Sumido en la pobreza extrema, salí en busca de dinero como Erdosain en Los siete locos. En esa deriva urbana, que incluyó clubes de trueque, mesas de dinero, casas de empeño y casinos clandestinos, me enteré de un dato crucial: las primeras ediciones de los libros de César Aira valen una fortuna. ¡Los tengo todos! Acá mismo, mientras escribo estas líneas, tengo a mi lado la primera (y única) edición de Moreira (Achaval, Buenos Aires, pie de imprenta datado en 1975, aunque su publicación fue bastante posterior), la primera de El vestido rosa/Las ovejas (Ada Korn, Buenos Aires, 1984), la primera de Canto castrato (Javier Vergara Editor, Buenos Aires, 1984) y también las primeras de Ema, la cautiva (Editorial de Belgrano, Buenos Aires, 1981) y La luz argentina (CEAL, Buenos Aires, 1983), aunque tal vez esos dos valgan algo menos: el primero estuvo muchos años saldado en la vieja Feria del Libro (e incluso en la de La Rural), y del segundo supongo que el Centro Editor debe haber impreso muchos miles de ejemplares, fiel a su política de libro masivo. Es más, ahora que lo pienso, tengo todas las primeras ediciones de Aira (incluso de sus plaquetas como El infinito (Vanagloria, Buenos Aires, 1994) o los textitos que publicó en Belleza y Felicidad). ¡Los pongo todos en venta y paso al frente! Libreros nacionales y del extranjero: si quieren comunicarse conmigo pueden escribirme a [email protected] (por línea privada les paso mi CBU). Tengo también las primeras ediciones de todos los libros de Héctor Libertella y de Fogwill. Pero me dicen que no valen nada. Qué curioso: Fogwill, que pasó toda su vida obsesionado por hacer dinero, murió más pobre que lo que va a morir Aira, que hizo de la indiferencia su política literaria. Como decía el propio Libertella: “Siempre hay que dejar que el otro mueva primero”.
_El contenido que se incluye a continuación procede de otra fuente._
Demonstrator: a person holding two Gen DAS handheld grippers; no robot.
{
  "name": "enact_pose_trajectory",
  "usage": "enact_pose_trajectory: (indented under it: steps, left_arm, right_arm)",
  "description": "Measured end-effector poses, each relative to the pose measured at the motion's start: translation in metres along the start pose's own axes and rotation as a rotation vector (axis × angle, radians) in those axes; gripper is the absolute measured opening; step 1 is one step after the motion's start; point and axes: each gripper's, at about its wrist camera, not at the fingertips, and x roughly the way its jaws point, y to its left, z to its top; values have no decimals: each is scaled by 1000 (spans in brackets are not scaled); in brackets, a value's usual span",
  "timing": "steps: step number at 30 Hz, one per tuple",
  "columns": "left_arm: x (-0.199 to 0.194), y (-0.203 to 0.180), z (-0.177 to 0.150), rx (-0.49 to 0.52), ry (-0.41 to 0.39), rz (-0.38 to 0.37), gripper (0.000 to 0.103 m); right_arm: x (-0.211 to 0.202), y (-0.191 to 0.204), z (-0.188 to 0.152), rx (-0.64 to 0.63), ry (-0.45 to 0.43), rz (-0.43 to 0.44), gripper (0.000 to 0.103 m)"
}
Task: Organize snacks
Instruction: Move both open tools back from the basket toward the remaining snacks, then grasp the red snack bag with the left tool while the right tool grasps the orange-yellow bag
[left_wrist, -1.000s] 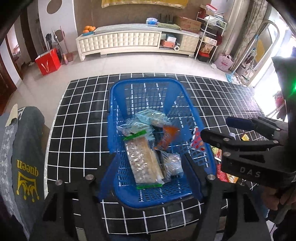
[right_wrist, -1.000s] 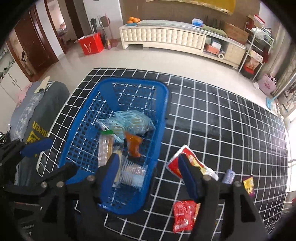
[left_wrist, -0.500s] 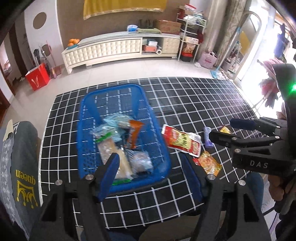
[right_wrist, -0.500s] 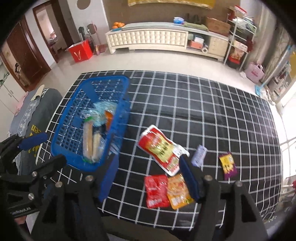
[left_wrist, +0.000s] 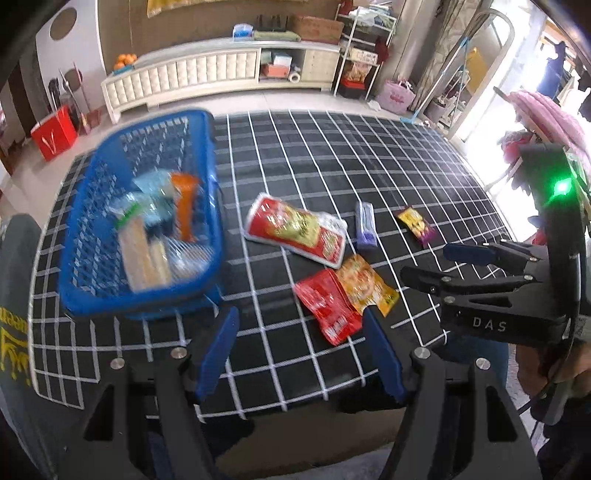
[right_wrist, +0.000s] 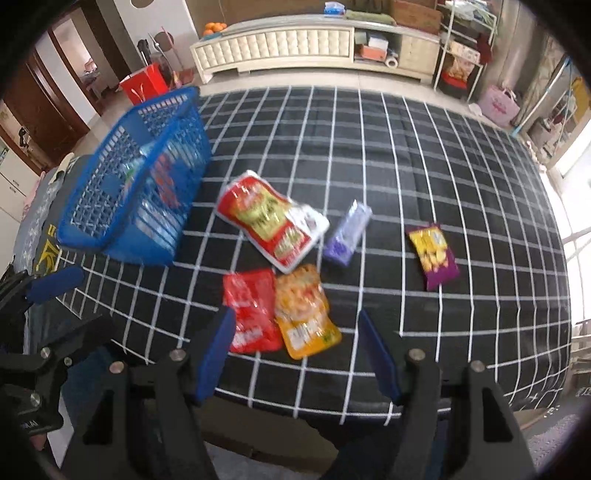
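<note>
Materials as I read them from both wrist views:

- Surface (right_wrist: 424, 155): black cloth with a white grid, matt, faintly quilted.
- Basket (left_wrist: 207, 155): blue plastic mesh, slightly glossy; blurred in both views.
- Large red pouch (right_wrist: 266, 218): glossy film, clear shiny end.
- Small red packet (right_wrist: 251, 310) and orange packet (right_wrist: 304, 314): crinkled glossy foil.
- Purple packet (right_wrist: 347, 232): shiny wrapper.
- Yellow-purple packet (right_wrist: 434, 254): smooth printed film.
- Left gripper (left_wrist: 299, 343), right gripper (right_wrist: 295, 350): matt black plastic frames, metal screw heads, blue matt pads.
- Floor (right_wrist: 295, 79): pale smooth tile.
</note>
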Motion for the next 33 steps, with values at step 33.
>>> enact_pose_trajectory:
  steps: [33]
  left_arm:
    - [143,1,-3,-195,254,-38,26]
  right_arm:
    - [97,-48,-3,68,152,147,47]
Cuando era joven, en las librerías de viejo de la Avenida de Mayo se encontraban fácilmente libros autografiados por Borges (algunos provenientes de la biblioteca de La Razón, que el Grupo Clarín mandó a liquidar cuando compró el diario de los Gainza) o el primer número de Sur, por unos pocos pesos (creo que en esa época se llamaban australes). Lejos de mí pensar que estaba adquiriendo un futuro capital económico. Simplemente me gustaban los libros viejos (en todas las épocas más lindos que los nuevos) o fuera de circulación (la buena literatura está siempre fuera de circulación: la peor tortura a la que podrían condenarme es a leer solo las novedades que publica mes a mes el mercado editorial). ¿En qué momento comprar esos libros se volvió un acto de coleccionismo? ¿Cómo fue que unas hojas atrapadas entre dos cartulinas se convirtieron en un objeto valioso?
No hace mucho, para otro empleador, escribí acerca de La casa de los veinte mil libros, de Sasha Abramsky (Periférica, Cáceres, 2017), en el que cuenta la historia de su abuelo Chimen, quizás el máximo bibliómano de la Inglaterra de posguerra, especializado en libros de izquierda y judíos (en esa época ambos términos eran casi sinónimos. Ahora siguen siendo equivalentes solo para mí). Lo volví a leer este fin de semana. Otra vez me pareció maravilloso. Tanto como esos objetos que se han vuelto caros, hasta que pase la marea y los libros de Aira aparezcan baratos en las librerías de viejo: el mejor destino que puede tener un libro.